To make it more formal, for our prototype we need to construct a neural semantic parser from the Insights data model using Genie.

A semantic parser is basically a tool that can translate from natural language into a machine-understandable form. In our case, this will be a translation to the ThingTalk Virtual Assistant Programming Language (VAPL). The term neural refers to the fact that the generated semantic parser is a large neural network.

The process of constructing a neural semantic

parser roughly consists of two phases: first generate a training/validation dataset followed by the training of the neural semantic parsing network.

For these purposes Genie has two main parts:

  1. Genie-Toolkit: written in javascript/typescript to generate a device description and datasets.

  2. GenieNLP: a natural language processing library written in python to train and consume the neural semantic parsing network using PyTorch.

Generate a dataset using the Genie-Toolkit

Our goal was to generate the datasets directly from the Thinkwise meta-model supplemented with actual end-product data. The training algorithm for the neural semantic parser expects the datasets to have the following form:

ID <tab> Natural Language <tab> Thingtalk

Before genie can actually generate our datasets, a few pre-processing steps are required. The first being the creation of a so-called device description.

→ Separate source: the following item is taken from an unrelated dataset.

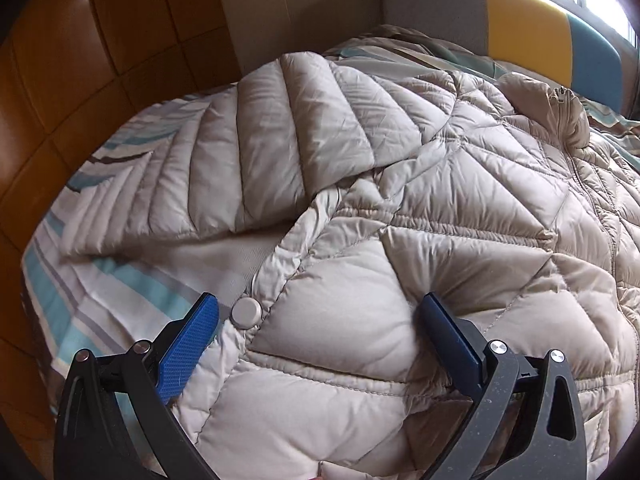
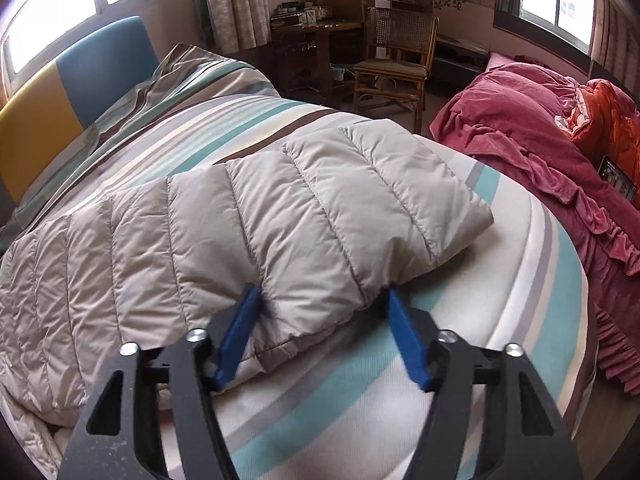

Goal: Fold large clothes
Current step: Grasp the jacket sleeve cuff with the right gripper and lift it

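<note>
Your beige down jacket (image 1: pixel 420 208) lies spread on the striped bed (image 2: pixel 500 248), nothing folded. Your left hand-held gripper (image 1: pixel 320 312) gapes over its hem; your right hand-held gripper (image 2: pixel 322 300) half-closed, straddles the sleeve (image 2: pixel 304 216).

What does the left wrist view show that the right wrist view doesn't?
Only the left wrist view shows the jacket body, its zipper, a round snap button and the left gripper, jaws wide over the quilted edge. Only the right wrist view shows the right gripper straddling a sleeve edge, a wicker chair and a red blanket. Both show the striped bedding and the yellow and blue headboard.
</note>
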A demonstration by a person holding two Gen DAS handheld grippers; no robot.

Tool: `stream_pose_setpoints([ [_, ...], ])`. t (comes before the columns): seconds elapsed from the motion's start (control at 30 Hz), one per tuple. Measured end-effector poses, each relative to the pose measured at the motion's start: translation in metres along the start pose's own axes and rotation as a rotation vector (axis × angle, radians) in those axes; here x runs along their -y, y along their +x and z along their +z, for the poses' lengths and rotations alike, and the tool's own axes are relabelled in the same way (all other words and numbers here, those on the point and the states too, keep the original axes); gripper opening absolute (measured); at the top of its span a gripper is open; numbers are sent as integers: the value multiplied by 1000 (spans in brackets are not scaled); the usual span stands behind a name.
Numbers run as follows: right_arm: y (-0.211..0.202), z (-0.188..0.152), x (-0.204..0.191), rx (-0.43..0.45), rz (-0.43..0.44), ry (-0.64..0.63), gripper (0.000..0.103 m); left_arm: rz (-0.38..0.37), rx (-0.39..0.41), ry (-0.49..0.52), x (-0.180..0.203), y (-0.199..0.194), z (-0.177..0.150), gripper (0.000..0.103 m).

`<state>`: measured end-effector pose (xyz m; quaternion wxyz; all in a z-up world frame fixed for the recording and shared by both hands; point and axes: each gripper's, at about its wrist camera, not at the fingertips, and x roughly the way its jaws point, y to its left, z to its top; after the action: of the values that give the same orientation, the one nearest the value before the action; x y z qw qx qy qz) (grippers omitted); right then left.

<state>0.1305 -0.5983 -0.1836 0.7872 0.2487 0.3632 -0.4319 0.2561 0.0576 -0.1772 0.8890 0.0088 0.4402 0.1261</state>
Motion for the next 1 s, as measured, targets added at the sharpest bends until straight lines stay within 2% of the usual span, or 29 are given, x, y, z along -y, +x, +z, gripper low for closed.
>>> stream_pose_setpoints([
  [0.1, 2, -1, -4, 8, 11, -6, 29, 5, -3, 2, 1, 3, -2, 100],
  [0.2, 3, -1, -13, 21, 14, -43, 14, -4, -13, -3, 2, 6, -3, 100],
  [0.33, -7, -4, -33, 80, -38, -133, 10, -25, -24, -17, -1, 9, -3, 100],
  [0.5, -45, -21, -73, 259, -47, -309, 10, -5, -3, -9, 1, 7, -6, 100],
  [0.63, -74, -46, -114, 364, 2, -454, 10, 19, 9, 6, 4, 6, -6, 100],
  [0.77, -105, -79, -164, 477, 53, -654, 10, 12, 7, 1, 4, 5, -6, 100],
  [1.0, -154, -136, -244, 607, 212, -914, 10, 7, 8, -3, 3, 5, -5, 100],
])
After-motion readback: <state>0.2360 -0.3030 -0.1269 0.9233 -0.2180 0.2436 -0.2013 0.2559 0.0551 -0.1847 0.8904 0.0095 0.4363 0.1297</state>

A device in this respect is a broad concept and can mean anything that can be controlled through an API. A device can have two types of functions: query and action.

In this respect, the Insights application can be seen as a device that can have functions like: starting a task, opening a screen, or applying a filter.

The device definition is a collection of functions, entities, properties, relationships, and natural language annotations that describes our application. The natural language annotations are used to inform Genie about how entities and properties can be used in natural language.

For example, in the Insights demo application, the table "project" can be seen as such an entity and the columns as its properties. Suited natural language annotations for the column project.finished_on_date which Genie can use for language generation are:

  1. finished on date -> Show projects with finished on date before January first 2021.
  2. completed # -> Show me all projects that were completed last year.
  3. been finalized as of # -> Find projects which have been finalized as of January first 2021.

For completeness, it must be mentioned that Genie does not directly construct natural language from the device description, but will first generate Thingtalk expressions that in turn are parsed into natural language.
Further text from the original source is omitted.